Schon der Achämenidenkönig Darius I, dessen persisches Großreich vor mehr als 2000 Jahren von der Türkei bis nach Pakistan reichte, wählte diese Gegend für seine imposante Palastanlage. Noch heute zeugt Persepolis, die "Stadt der Perser", vom Prunk vergangener Tage, auch wenn aus dem früheren Waldgebiet längst Wüstenboden wurde. Auf 13 Hektar erstrecken sich die Reste von mit Steinreliefs verzierten Schatzkammern, Dutzenden atemberaubender Säulen auf gigantischen Terrassen und hundert schnurgerade ausgerichteten Sockeln des einstigen Thronsaals - ein Unesco Weltkulturerbe.

In der fast ebenso alten Lehmstadt Yazd geht es auch heute noch traditionell zu. Zwischen Steppe und Tamarisken verhüllen sich die Frauen mit dem Tschador, dem schwarzen Ganzkörperschleier. "Zu Hause sind wir freier. Nur wenn sich männlicher Besuch ankündigt, müssen wir ein Kopftuch tragen", erklärt die 40-jährige Nei vor ihrem Hauseingang in der Altstadt. Der Einfachheit halber hängen an der schweren Holztür gleich zwei Türklopfer: ein ringförmiger für Frauen und einer in Form eines Quaders, der den Männern vorbehalten bleibt. Aus dem Dächergewirr lugt einer der typischen Windtürme zur Hausbelüftung. Gegenüber erhebt sich das gewaltige Portal der Freitagsmoschee. Wie aus Tausendundeiner Nacht reckt sich das Doppelminarett gen Himmel. Der Prachtbau aus dem 14. Jahrhundert ist das Wahrzeichen der Stadt. Am Stadtrand hingegen zieren die Türme des Schweigens wie kleine Stierkampfarenen die Felslandschaft. Vor fünf Jahren war hier noch Wüste, seitdem ist Yazd stark gewachsen. Dennoch ist es still auf dem riesigen Staubfeld um die Begräbnisstätten. Mystik liegt in der Luft. Man kann sich gut vorstellen, wie es gewesen sein muss, als die alt-persische Glaubensgemeinschaft der Zarathustrier ihre Toten den Geiern freigab. Bis vor 60 Jahren war das so. "Seitdem liegen die Überreste in Betonsarkophagen, die Greifvögel verschwanden, aber die geheimnisvolle Stimmung blieb", schwärmt Mostafa. Der 50-jährige Kachelmaler aus Isfahan kommt einmal im Jahr mit seiner Frau an diesen Ort.

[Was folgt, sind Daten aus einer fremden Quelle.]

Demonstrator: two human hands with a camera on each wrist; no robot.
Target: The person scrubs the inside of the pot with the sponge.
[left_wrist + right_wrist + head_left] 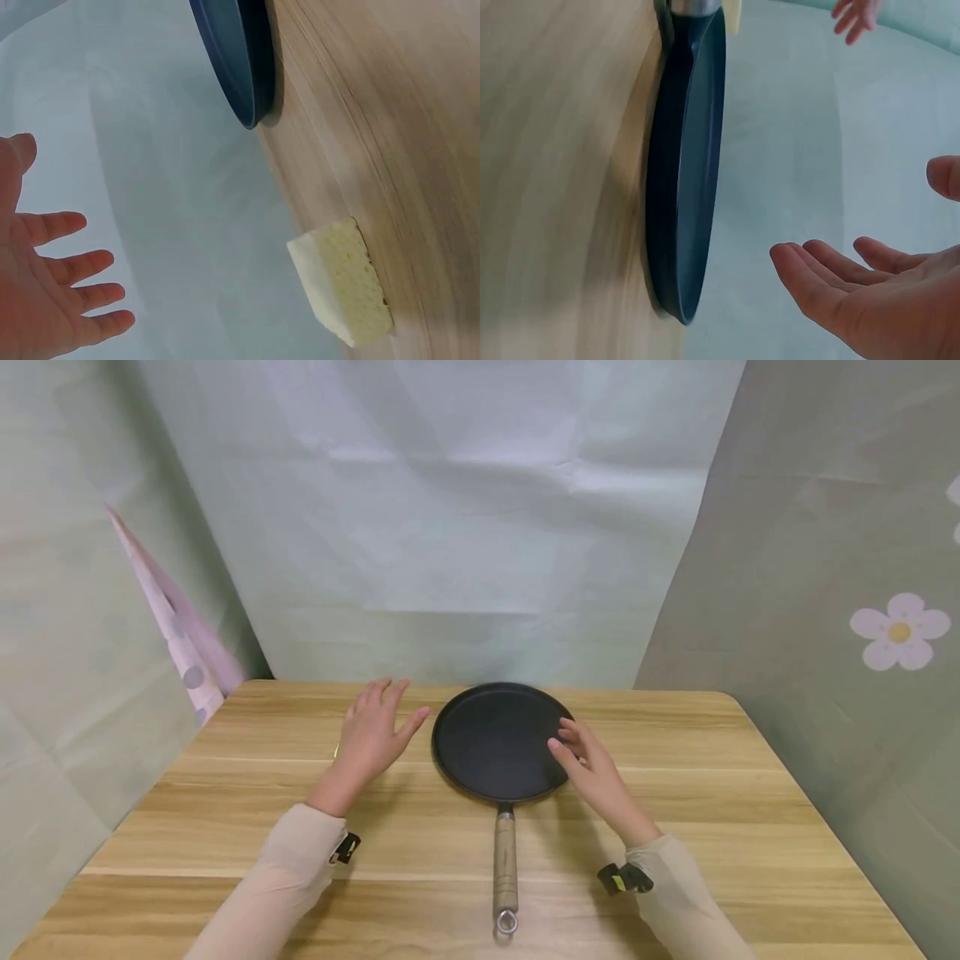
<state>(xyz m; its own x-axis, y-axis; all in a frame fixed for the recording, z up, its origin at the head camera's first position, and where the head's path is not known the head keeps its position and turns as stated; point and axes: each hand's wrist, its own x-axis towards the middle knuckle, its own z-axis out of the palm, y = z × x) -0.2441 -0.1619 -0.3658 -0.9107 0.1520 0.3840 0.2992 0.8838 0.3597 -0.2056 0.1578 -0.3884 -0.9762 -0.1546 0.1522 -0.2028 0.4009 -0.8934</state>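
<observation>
A flat black frying pan (502,743) lies on the wooden table, its wooden handle (506,860) with a metal hanging ring pointing toward me. Left of the pan my left hand (371,731) hovers above the table, fingers spread and holding nothing. Beneath that hand, almost wholly hidden in the head view, is a pale yellow sponge (341,281), plain in the left wrist view. My right hand (596,768) is raised at the pan's right side, fingers slightly bent, nothing in it; its fingertips overlap the pan's rim in the head view. The right wrist view shows them apart from the pan.
The table (712,827) has rounded far corners. Pale cloth (450,527) hangs behind it, and more cloth with a flower print (900,632) hangs at the right. A folded strip of cloth (180,635) sticks out at the left. Black camera bands (626,878) sit on the wrists.
</observation>
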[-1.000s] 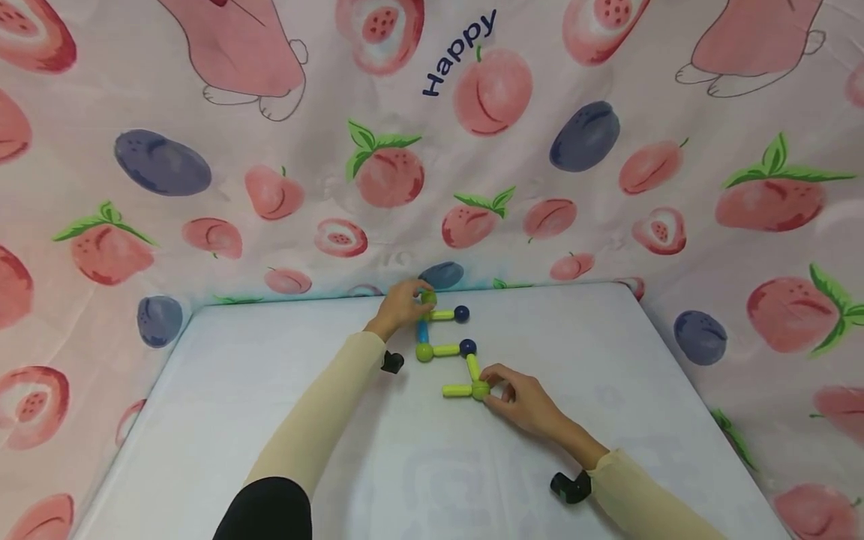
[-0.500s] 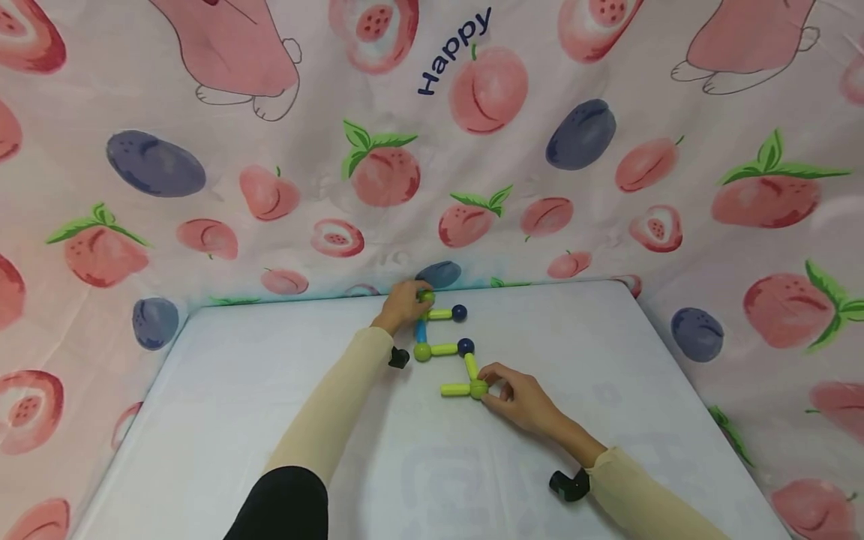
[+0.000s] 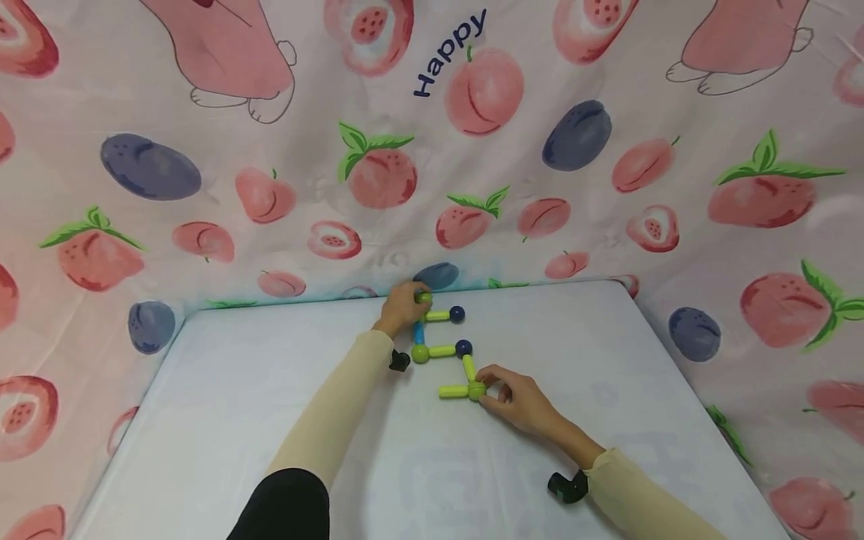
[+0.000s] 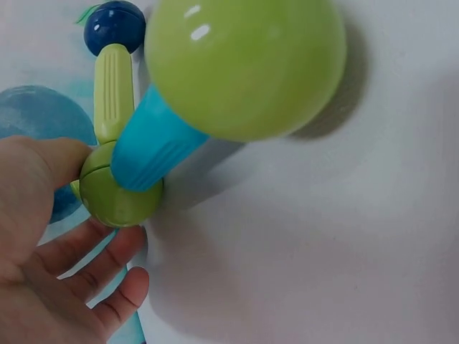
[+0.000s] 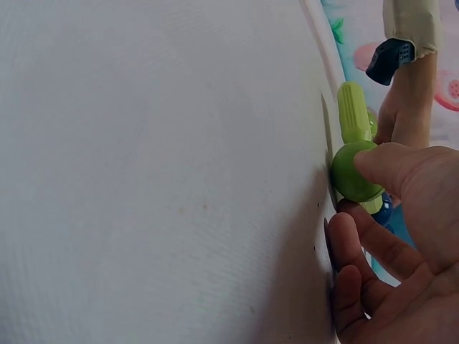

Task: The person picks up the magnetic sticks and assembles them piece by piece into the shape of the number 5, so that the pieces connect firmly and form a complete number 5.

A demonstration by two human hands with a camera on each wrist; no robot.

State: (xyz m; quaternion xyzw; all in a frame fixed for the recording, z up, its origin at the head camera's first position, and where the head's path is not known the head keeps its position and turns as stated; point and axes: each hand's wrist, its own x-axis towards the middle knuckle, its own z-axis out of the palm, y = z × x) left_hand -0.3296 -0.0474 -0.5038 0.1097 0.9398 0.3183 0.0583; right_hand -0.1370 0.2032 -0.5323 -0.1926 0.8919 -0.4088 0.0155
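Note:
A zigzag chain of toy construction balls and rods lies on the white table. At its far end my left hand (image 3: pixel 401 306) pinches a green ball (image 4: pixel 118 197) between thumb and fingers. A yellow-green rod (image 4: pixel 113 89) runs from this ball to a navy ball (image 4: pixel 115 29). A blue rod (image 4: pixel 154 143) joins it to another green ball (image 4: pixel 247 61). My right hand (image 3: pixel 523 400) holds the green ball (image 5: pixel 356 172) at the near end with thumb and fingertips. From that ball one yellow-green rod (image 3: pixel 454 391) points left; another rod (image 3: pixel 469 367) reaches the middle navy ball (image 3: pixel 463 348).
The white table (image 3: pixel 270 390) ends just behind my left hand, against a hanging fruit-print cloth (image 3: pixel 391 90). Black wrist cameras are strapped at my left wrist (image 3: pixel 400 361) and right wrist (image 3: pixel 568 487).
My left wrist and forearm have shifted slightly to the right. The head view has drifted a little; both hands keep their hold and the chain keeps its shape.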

Isfahan, die Künstler- und Universitätsstadt am Zayandeh Fluss, ist berühmt für handgedruckte Tischdecken, weißen Nougat mit Pistazien und die Kachelmalerei. Bis zu vier Tage sitzen die Kunsthandwerker in den Basaren über einem Stück aus gepresstem Kamelknochenpulver und zeichnen darauf Miniaturbilder persischer Dichter und der Königsfrau Scheherazade. Gleich daneben auf dem Imam-Platz bringen Kunststudentinnen die schöne Kuppel der Sheik Lotfollah-Moschee zu Papier. Pferdekutschen fahren an den Arkaden entlang, die die autofreie Piazza einrahmen. Familien picknicken zwischen akkurat getrimmten Zypressen im grünen Gras. Der Platz ist einer der größten der Welt und ein Kunstwerk für sich, überragt von der gleichnamigen Moschee. Als die Baumeister die Mauern im 17. Jahrhundert mit Mosaiken besetzten, stellten sie bald fest, dass sie an einer Lebensaufgabe arbeiten würden und gingen auf Kacheln über. Der Imam-Moschee hat es nicht geschadet. Nach 20 Jahren Bauzeit gilt vor allem ihr Inneres mit als das Schönste, was der Iran zu bieten hat.

Die Redaktion wurde von Gebeco zu der Reise eingeladen.